About this task:
Could you retype the entries exactly as they are?

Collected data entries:

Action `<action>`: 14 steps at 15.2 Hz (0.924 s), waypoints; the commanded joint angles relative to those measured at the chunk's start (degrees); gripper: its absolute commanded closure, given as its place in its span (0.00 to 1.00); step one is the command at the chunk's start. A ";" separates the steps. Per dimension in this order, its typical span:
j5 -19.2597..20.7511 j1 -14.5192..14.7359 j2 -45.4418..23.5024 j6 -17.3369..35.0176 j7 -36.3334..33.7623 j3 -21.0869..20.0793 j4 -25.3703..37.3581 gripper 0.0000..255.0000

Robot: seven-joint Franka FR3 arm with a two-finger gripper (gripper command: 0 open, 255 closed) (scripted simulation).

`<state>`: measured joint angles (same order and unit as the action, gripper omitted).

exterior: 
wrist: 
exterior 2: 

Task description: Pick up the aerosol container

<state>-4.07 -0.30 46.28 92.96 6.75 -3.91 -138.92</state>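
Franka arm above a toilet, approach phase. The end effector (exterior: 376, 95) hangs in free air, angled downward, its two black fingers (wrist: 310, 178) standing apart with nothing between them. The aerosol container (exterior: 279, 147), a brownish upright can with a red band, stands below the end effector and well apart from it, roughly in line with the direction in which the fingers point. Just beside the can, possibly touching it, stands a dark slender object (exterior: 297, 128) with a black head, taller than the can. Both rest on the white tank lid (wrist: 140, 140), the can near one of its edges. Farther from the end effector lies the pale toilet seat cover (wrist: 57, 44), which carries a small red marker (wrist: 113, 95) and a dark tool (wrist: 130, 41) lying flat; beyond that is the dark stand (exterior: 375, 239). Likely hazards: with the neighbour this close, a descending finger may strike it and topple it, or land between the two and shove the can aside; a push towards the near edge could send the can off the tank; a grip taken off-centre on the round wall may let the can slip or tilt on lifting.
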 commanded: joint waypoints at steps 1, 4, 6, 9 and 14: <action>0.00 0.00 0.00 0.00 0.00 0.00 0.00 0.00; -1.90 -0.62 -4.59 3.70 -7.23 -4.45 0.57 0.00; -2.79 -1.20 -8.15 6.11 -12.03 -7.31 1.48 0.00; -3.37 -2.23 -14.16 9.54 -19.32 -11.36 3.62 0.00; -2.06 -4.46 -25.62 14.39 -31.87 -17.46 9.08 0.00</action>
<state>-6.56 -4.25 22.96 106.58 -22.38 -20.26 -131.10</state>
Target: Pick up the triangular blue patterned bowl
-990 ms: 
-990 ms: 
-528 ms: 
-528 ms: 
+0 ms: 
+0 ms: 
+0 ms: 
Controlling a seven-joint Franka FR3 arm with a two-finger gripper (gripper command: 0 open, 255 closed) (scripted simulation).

Answer to the problem:
Action `<action>`: 14 steps at 15.2 Hz (0.924 s), waypoints; the commanded joint angles relative to those measured at the chunk's start (degrees); gripper: its absolute commanded closure, given as its place in its span (0.00 to 1.00); step one is the command at the chunk's start. A ";" separates the steps. Per dimension in this order, its typical span:
j5 -19.2597..20.7511 j1 -14.5192..14.7359 j2 -45.4418..23.5024 j6 -17.3369..35.0176 j7 -36.3334..33.7623 j3 -21.0869..20.0793 j4 -25.3703..37.3581 gripper 0.0000..255.0000

Robot: seven-joint Franka FR3 arm with a two-finger gripper (gripper command: 0 open, 255 closed) (scripted simulation).

`<state>`: measured joint angles (same order and unit as the action, gripper omitted).

exterior: 
wrist: 
exterior 2: 

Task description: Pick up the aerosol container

<state>-4.07 -0.30 46.28 92.96 6.75 -3.91 -138.92</state>
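Franka arm above a toilet, approach phase. The end effector (exterior: 376, 95) hangs in free air, angled downward, its two black fingers (wrist: 310, 178) standing apart with nothing between them. The aerosol container (exterior: 279, 147), a brownish upright can with a red band, stands below the end effector and well apart from it, roughly in line with the direction in which the fingers point. Just beside the can, possibly touching it, stands a dark slender object (exterior: 297, 128) with a black head, taller than the can. Both rest on the white tank lid (wrist: 140, 140), the can near one of its edges. Farther from the end effector lies the pale toilet seat cover (wrist: 57, 44), which carries a small red marker (wrist: 113, 95) and a dark tool (wrist: 130, 41) lying flat; beyond that is the dark stand (exterior: 375, 239). Likely hazards: with the neighbour this close, a descending finger may strike it and topple it, or land between the two and shove the can aside; a push towards the near edge could send the can off the tank; a grip taken off-centre on the round wall may let the can slip or tilt on lifting.
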 commanded: joint waypoints at steps 1, 4, 6, 9 and 14: <action>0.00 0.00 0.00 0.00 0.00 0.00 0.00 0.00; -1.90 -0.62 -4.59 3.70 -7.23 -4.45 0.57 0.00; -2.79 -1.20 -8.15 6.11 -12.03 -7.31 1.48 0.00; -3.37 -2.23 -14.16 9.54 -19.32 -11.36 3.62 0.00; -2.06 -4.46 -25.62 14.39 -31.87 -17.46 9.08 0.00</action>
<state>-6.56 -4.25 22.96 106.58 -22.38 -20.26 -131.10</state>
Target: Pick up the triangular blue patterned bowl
-990 ms: 
-990 ms: 
-528 ms: 
-528 ms: 
+0 ms: 
+0 ms: 
+0 ms: 
Controlling a seven-joint Franka FR3 arm with a two-finger gripper (gripper command: 0 open, 255 closed) (scripted simulation).

Nothing more is needed for this answer.